Stored data:
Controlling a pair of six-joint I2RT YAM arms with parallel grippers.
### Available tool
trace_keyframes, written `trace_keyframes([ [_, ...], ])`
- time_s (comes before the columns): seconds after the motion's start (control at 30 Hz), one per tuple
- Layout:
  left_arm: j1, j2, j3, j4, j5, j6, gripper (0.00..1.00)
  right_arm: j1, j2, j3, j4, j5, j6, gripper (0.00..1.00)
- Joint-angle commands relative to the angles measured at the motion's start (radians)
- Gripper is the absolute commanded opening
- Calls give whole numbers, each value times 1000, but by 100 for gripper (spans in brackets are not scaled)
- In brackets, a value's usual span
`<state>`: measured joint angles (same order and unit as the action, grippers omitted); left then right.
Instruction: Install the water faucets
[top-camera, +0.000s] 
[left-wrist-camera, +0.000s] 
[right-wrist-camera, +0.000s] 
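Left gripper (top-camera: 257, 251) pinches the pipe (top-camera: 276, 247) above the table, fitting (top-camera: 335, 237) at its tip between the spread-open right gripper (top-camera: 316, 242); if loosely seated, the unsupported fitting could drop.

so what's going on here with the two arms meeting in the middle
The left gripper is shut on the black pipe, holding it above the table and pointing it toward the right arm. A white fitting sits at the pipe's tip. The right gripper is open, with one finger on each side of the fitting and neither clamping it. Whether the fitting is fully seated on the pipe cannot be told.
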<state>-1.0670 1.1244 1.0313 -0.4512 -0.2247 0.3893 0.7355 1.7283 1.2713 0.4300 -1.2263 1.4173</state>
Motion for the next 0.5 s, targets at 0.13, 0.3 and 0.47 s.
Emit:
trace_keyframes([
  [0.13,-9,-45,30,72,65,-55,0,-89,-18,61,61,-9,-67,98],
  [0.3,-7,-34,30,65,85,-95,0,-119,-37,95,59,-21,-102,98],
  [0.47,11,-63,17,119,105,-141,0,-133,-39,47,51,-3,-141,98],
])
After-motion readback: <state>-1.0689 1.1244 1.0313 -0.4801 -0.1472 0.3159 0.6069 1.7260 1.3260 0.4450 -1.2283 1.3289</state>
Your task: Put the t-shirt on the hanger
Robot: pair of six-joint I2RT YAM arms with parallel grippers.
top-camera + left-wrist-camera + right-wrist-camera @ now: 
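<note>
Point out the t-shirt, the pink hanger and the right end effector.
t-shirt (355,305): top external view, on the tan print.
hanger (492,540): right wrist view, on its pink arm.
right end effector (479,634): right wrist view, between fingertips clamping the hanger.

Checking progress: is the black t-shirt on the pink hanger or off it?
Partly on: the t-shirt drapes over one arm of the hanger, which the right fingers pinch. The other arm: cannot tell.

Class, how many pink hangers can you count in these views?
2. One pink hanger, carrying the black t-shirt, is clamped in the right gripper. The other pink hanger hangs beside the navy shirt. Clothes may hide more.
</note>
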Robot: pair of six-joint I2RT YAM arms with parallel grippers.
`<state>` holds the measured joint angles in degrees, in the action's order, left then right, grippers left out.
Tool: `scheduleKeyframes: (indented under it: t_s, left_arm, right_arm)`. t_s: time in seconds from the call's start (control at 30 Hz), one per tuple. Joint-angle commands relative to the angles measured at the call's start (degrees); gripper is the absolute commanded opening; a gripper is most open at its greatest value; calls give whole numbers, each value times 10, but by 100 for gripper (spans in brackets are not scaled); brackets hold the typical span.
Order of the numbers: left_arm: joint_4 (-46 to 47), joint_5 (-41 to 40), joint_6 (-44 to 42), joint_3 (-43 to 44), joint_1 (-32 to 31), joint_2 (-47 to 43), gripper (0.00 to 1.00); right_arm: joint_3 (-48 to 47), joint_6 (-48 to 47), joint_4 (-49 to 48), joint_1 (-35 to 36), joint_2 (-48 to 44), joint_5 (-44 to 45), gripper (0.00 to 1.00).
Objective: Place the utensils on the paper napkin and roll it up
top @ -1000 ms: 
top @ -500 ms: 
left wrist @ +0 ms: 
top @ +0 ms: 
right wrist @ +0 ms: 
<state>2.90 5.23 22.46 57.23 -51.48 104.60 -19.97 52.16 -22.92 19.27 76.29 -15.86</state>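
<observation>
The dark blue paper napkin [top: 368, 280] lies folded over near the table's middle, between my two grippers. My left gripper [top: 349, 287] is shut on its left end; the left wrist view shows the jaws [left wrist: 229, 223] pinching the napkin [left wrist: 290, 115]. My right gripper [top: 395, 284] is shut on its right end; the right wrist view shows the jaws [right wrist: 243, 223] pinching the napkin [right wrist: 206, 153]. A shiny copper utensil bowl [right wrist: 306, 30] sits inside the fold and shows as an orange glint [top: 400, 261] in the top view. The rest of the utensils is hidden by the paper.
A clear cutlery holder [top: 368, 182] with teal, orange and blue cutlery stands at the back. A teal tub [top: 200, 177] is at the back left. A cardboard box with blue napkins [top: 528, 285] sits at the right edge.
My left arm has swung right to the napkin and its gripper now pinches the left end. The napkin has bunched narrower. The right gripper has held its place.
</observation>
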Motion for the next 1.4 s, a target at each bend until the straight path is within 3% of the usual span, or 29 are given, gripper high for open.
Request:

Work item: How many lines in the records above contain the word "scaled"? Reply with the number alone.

Task result: 2